Le président lui demande pourquoi il n’a pas raconté cette histoire à l’Ofpra. L’homme dit qu’il avait honte, trop honte, pas devant une jeune fille. Le président se tourne vers ses assesseurs ; ils n’ont pas de questions. Il me passe alors la parole mais la seule chose que je peux lui dire c’est qu’avec une histoire pareille, je comprends qu’il n’ait pas voulu parler devant une jeune femme qui pourrait être sa fille, mais que devant des juges plus âgés il a pu s’exprimer plus librement. L’homme a obtenu la protection subsidiaire.
C’est en janvier 2006 que j’ai commencé à assister aux séances de la commission des recours des réfugiés (CRR), qui venait d’être mise en place en Guadeloupe et se réunissait pour la première fois. Quatre avocats parisiens étaient venus en tant qu’observateurs pour les premières séances et surtout pour essayer de motiver les avocats locaux.
Menaces de sanctions
Auparavant, il n’y avait rien, même pas de demandeurs d’asile, si ce n’est une soixantaine de Chinois débarqués fin 99 tout à fait par hasard après un naufrage du côté de Saint-Martin alors qu’ils approchaient de la terre promise, les Iles Vierges américaines. Leurs dossiers avaient été traités à la préfecture comme s’ils étaient des réfugiés « économiques » alors qu’un grand nombre d’entre eux étaient membres du Falu Gong [mouvement spirituel chinois très sévèrement réprimé en Chine – ndle] et n’avaient pu ou su l’exprimer aux fonctionnaires chargés d’enregistrer leurs demandes d’asile. L’Ofpra ayant rejeté la totalité des dossiers, des recours avaient été introduits mais les requérants n’avaient pu se déplacer à Fontenay-sous-bois (Val-de-Marne) [3] pour y être entendus. Seuls des avocats étaient présents et malgré leur solide argumentation, l’ensemble des dossiers avaient été rejetés.

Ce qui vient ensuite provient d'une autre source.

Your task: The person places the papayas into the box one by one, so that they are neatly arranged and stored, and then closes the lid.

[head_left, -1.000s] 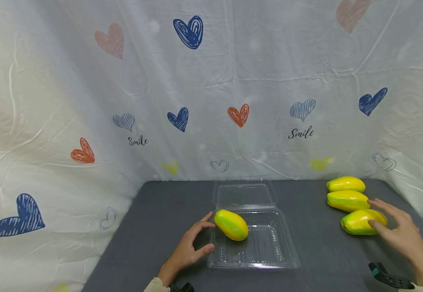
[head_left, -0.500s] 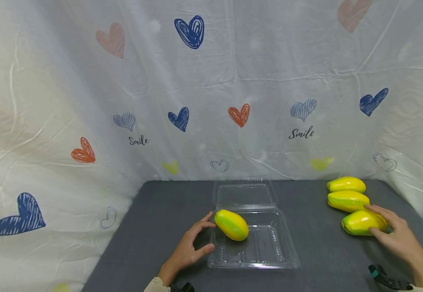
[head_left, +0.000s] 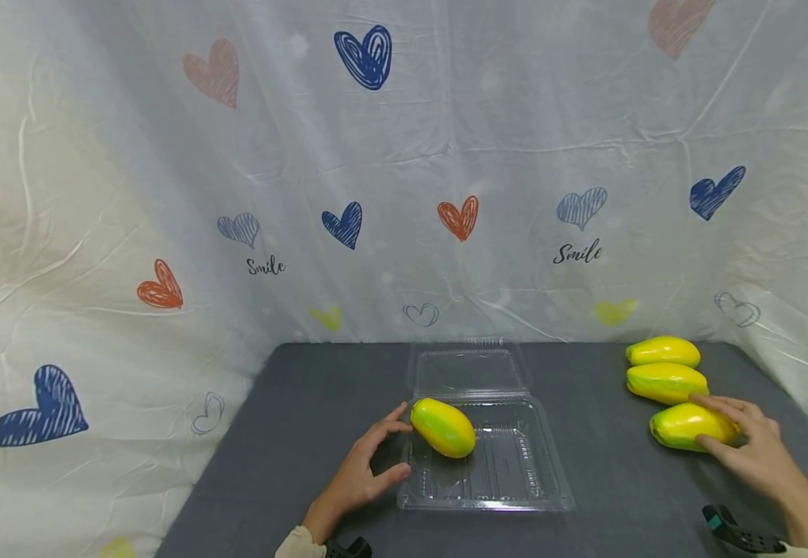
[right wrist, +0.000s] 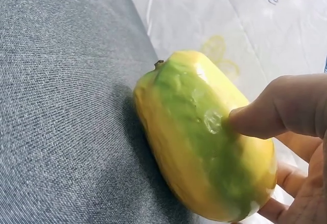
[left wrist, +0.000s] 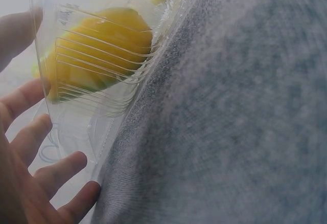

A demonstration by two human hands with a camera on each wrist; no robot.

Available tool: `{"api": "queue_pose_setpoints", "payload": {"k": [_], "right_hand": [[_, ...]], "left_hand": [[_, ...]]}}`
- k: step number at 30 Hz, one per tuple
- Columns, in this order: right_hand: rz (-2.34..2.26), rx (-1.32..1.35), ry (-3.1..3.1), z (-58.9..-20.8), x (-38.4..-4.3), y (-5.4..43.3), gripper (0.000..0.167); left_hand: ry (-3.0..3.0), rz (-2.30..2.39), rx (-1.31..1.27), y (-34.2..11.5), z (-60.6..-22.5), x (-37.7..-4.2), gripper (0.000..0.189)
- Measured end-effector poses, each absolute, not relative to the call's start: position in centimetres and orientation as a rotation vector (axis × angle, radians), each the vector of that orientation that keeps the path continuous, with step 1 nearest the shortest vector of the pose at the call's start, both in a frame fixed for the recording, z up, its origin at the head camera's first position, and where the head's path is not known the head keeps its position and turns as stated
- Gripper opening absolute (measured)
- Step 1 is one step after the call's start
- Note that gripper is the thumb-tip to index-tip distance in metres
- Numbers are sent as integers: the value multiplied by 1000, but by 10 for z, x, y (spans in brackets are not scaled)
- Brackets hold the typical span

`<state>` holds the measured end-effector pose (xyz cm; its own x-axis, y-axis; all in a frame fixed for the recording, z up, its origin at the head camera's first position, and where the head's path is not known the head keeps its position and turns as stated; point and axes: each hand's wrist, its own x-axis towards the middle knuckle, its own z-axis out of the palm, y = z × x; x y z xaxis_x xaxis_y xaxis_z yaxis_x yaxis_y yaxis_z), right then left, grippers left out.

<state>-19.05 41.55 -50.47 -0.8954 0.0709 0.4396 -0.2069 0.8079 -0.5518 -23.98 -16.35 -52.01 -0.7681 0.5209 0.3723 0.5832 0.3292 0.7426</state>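
My right hand [head_left: 761,451] grips the nearest papaya of the row at the right, thumb on its near side and fingers over the far side. In the right wrist view this papaya [right wrist: 196,142] is yellow with a broad green stripe and a small stem stub, and it lies close over the grey cloth. A clear plastic clamshell container [head_left: 504,473] stands in the middle with its lid folded back. One papaya [head_left: 443,428] lies tilted in its left half. At the container's left edge my left hand [head_left: 358,465] rests with fingers loosely spread, fingertips right at the rim.
Behind the gripped fruit lie two more papayas, a middle one [head_left: 667,384] and a far one [head_left: 663,351]. The transparent lid [head_left: 469,373] reaches toward the back edge of the grey-covered table [head_left: 334,403]. A white curtain [head_left: 390,155] printed with hearts hangs behind and beside it.
My right hand has come in around the nearest papaya and now grips it; the fruit has shifted slightly to the left. The left hand and the container have stayed in place.
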Motion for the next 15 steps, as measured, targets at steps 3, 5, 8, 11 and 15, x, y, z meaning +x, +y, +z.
{"api": "queue_pose_setpoints", "payload": {"k": [3, 5, 8, 11, 15], "right_hand": [[869, 108, -2565, -506, -191, 416, 57], [892, 95, -2595, -505, -191, 416, 55], [960, 80, -2645, -504, -191, 415, 56], [1008, 61, -2677, -503, -191, 415, 61], [1010, 17, -2722, -501, -192, 414, 66]], "left_hand": [[-2510, -1438, -1041, -164, -520, -240, 48], [-2510, -1436, -1043, -164, -520, -240, 48], [-2509, -1437, -1046, -164, -520, -240, 48], [-2510, -1441, -1048, -164, -520, -240, 48], [-2511, -1442, -1046, -164, -520, -240, 48]]}}
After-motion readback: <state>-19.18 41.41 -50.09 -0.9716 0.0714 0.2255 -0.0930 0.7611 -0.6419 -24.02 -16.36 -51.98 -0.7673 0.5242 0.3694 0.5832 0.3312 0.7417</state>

En 2002, trois demandes d’asile seulement ont été déposées. En 2003, le nombre de dossiers a grimpé à cent cinquante trois. De fin 2003 à fin 2005, la demande a littéralement explosé et a culminé à deux mille six cents dossiers déposés, pour retomber à trois cent trente-six demandes en 2006. Selon certains analystes, ce brusque changement est dû à la stabilisation de la situation politique haïtienne consécutive à l’élection de René Préval. Si cet élément a pu jouer, le ralentissement des arrivées est surtout causé par le verrouillage de l’accès à la Guadeloupe par la Dominique. Celle-ci a en effet mis en place des visas en contradiction avec les accords de libre circulation conclus entre les États indépendants des Caraïbes (CARICOM). Mais la Dominique est très pauvre ; elle aurait été « menacée » de sanctions économiques par un ministre de l’intérieur français de passage.

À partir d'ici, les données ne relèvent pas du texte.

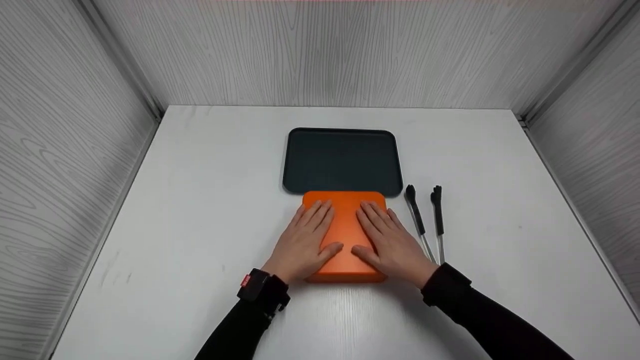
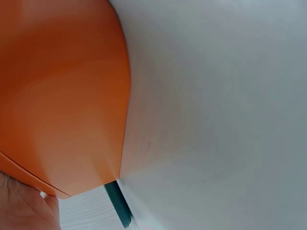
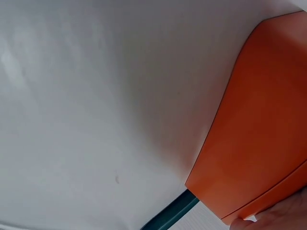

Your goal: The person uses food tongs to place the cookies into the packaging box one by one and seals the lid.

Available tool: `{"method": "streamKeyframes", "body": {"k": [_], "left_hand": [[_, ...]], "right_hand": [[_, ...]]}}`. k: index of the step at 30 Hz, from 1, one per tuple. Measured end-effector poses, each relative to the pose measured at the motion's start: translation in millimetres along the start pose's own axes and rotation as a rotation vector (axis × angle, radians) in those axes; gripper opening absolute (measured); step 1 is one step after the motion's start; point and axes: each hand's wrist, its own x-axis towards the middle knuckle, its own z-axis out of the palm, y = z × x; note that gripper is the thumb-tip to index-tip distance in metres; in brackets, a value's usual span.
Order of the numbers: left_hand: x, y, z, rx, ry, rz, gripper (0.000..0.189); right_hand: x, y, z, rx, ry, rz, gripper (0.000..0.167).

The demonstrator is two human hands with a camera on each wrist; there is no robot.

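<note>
An orange box (image 1: 345, 220) lies on the white table in the head view, its long sides running away from me. My left hand (image 1: 304, 245) rests palm down on the left part of its top, fingers straight and pointing forward. On the right part of the top lies my right hand (image 1: 392, 245), also with straight fingers, its thumb turned toward the left thumb. Both wrist views show the box's smooth side (image 2: 72, 96) with a thin seam along it, like that of a lid. Part of each hand shows at that seam.
A dark green tray (image 1: 342, 157) lies right behind the box, its near edge close to the box's far end. Right of the box are two slim metal rods with black ends (image 1: 437, 210); my right wrist hides their near ends. Grey wood-grain panels (image 1: 320, 55) wall the table.
</note>
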Motion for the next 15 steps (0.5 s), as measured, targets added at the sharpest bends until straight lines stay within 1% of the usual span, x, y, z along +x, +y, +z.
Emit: {"method": "streamKeyframes", "body": {"k": [5,9,12,15], "left_hand": [[0.2,1.2,-2.3,-0.001,-0.035,-0.006,0.082],[0.6,0.6,-9.5,-0.010,-0.066,-0.032,0.083],[1.1,-3.5,-17.5,-0.003,-0.054,-0.061,0.083],[0.8,-12.0,-26.4,0.017,-0.021,-0.103,0.082]], "right_hand": [[-1.1,-0.3,-1.8,-0.003,-0.026,0.026,0.082],[0.0,1.0,-6.5,-0.016,-0.029,0.031,0.081],[1.1,6.0,-13.3,-0.033,-0.006,0.040,0.081],[2.4,15.4,-21.7,-0.044,0.012,0.075,0.081]]}}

Dans un premier temps, une antenne de l’Ofpra a été mise en place à Basse-Terre avec des missions temporaires d’une quinzaine de jours dans les locaux de la préfecture puis avec des détachements de personnel pour des durées de trois à six mois dans des locaux indépendants. Pour les demandeurs d’asile dont les dossiers étaient rejetés par l’Ofpra, la possibilité de faire un recours auprès de la CRR était purement théorique dans la mesure où il ne leur était pas possible de se rendre en France pour être auditionnés. Je n’hésite pas à dire « en France » bien qu’il se soit agi d’aller d’un département français à un autre. La République est réputée une et indivisible, mais nous ne faisons pas partie de l’espace Schengen et ne pouvons donc pas circuler librement. Le résultat était que la quasi totalité des recours étaient rejetés, les juges n’ayant d’autres éléments que ceux que pouvait bien leur fournir le rapporteur.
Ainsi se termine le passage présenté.